Remember that part of the test maker's job is to provide three false answers for every correct one. It is a multiple-choice test, not a true/false test. A skillful test maker will offer you some false choices that seem pretty good in order to distract you from the correct answer. Among test makers these false choices are called "distractors." But if you have already decided what answer you should be looking for, you will not be distracted so easily by bad answers which might look pretty good and which come before the correct answer. A seductive (A) and a half-true (B) will not prevent you from reaching a correct answer (C) if you know what you are looking for.

Sort answers into three categories. As soon as you read a particular answer choice, decide if it is True, False, or Uncertain. If you are quite sure that an answer choice is True, use your pencil to write a "T" in front of that answer choice. But continue to read the other answer choices because you might find another True one and then have to make a final choice.

If you are quite sure that an answer choice is False, use your pencil to write an "F" in front of that answer choice. You may find that an answer is False even before you have finished reading the whole answer. Stop reading it as soon as you are sure it is false and mark with an "F".

If you are Uncertain about whether a particular answer choice is correct, use your pencil to put a question mark (?) in front of that answer choice.

When you have finished reading all four answer choices, each one should be preceded by a "T" or an "F" or a question mark (?). If there is only one with a "T", that is probably your answer. If you have more than one with a "T", or a "T" and a question mark, you may need to think a bit before choosing your final answer. But you should not have to bother any more with answers you have already given an "F".

Negative Questions: Using "T" and "F" to evaluate answer choices is better than using something like a check mark to denote a correct answer when it comes to answering negative questions. Negative questions are questions that ask you to pick out an answer choice which is "not true." If you are evaluating each answer choice one by one and marking each one "T" or "F", negative questions will be easy for you to handle.

Half-true Answers: Sometimes an answer choice really contains two different statements. For instance, an answer choice might say, "there is a bedroom on the right and the kitchen is on the left." Maybe it is True that "there is a bedroom on the right," but False that "the kitchen is on the left." With this kind of answer choice, put a slash mark between the two different statements, and write "T" or "F" over each separate part of the answer choice. But out in the margin write "F" since an answer choice must be completely True to be valid.

When it is difficult to choose between two answer choices, look back at the question stem. Sometimes there are two answer choices which both look good. Or maybe all of the answer choices look bad. When you find yourself having trouble making the final choice of an answer, stop staring at the answer choices.

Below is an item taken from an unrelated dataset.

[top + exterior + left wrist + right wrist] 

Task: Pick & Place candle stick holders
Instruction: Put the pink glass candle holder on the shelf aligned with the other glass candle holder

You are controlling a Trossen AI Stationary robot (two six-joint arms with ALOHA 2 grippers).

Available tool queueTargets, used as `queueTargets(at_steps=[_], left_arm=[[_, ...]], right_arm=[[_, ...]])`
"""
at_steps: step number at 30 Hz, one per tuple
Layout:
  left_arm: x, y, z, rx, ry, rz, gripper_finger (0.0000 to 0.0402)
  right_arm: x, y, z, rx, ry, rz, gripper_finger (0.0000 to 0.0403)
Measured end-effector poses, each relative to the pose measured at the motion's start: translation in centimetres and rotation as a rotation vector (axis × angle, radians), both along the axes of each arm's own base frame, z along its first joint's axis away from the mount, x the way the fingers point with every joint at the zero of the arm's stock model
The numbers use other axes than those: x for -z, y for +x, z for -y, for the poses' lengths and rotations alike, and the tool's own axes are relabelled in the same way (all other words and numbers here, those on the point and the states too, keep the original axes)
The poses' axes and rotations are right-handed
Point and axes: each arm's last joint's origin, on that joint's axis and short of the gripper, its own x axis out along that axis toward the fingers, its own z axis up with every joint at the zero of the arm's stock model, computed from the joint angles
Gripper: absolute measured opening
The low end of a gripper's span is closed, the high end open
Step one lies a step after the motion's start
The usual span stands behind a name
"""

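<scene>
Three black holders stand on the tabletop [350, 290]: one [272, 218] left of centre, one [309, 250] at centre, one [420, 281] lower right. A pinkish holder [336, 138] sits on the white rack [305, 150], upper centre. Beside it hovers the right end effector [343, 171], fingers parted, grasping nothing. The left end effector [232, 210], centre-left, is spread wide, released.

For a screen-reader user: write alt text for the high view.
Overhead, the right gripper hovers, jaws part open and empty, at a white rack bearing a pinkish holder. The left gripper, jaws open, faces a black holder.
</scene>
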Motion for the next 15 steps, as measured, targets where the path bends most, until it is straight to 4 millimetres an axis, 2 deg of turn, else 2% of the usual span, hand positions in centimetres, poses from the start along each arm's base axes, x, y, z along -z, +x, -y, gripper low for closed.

Go back and look at the question stem and the information the question is based on.

A skillful test maker tries to make two or three of the answer choices look very good. All the answer choices may contain some truth, which make them tempting. Or all may look wrong. But the test maker has to have put some detail into the "fact pattern" of the question to justify the claim that one of these answers is better than the others. If reviewing the answer choices themselves has not helped, the clue to which answer is correct is likely to be in the question stem or "fact pattern" rather than in the answer choices. So go back to the question stem and the fact pattern the look for the deciding factor.